Among the various death pathways of cells, iron death (ferroptosis) has received increasing attention in recent years as an emerging means of death. Iron death is a cell death process driven by iron-dependent phospholipid peroxidation and is regulated by a variety of cellular metabolic pathways including redox homeostasis, iron metabolism, mitochondrial activity and amino acid, lipid, sugar metabolism, and various disease-related signaling pathways. It was found that iron death can be induced in a number of ways: first, iron death is induced by depletion of intracellular glutathione; second, targeting and inactivating GPX4 protein induces iron death; third, iron death is induced by depletion of intracellular GPX4 and CoQ10 proteins; fourth, lipid peroxidation is induced by the addition of long chain fatty acids or iron oxides.
Resveratrol is a plant secondary metabolite widely applied to treating tumors, however, induction regulation of iron death of tumor cells by resveratrol has not been reported yet.
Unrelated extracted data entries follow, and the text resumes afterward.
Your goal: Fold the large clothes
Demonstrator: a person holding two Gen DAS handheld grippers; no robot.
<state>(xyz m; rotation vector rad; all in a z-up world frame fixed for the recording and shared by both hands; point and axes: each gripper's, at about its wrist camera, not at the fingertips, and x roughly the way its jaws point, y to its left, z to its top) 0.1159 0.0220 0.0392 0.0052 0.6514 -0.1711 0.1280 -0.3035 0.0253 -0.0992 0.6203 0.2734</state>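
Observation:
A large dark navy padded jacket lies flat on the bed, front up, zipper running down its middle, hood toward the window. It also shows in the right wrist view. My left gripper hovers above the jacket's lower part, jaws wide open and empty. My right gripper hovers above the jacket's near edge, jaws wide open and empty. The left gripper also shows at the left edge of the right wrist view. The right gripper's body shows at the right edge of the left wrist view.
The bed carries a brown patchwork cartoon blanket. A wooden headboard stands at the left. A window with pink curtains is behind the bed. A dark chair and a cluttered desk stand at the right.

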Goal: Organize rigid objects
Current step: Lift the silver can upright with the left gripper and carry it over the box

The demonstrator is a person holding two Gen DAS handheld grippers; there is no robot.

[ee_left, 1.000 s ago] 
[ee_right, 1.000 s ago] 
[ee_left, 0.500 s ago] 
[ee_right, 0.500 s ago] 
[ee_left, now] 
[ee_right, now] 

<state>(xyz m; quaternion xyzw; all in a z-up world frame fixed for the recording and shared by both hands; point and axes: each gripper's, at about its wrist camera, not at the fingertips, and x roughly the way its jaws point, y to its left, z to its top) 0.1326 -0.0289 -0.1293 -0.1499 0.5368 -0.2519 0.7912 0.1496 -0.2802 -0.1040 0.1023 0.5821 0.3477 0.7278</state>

Iron death is an important apoptosis mode, and is closely related to the occurrence and development of tumor cells. Therefore, research on the regulatory mechanism of resveratrol on iron death is important for deep understanding of resveratrol as an antitumor drug.
Disclosure of Invention
The invention aims to provide application of resveratrol in preparing an iron death inducer for tumor cells.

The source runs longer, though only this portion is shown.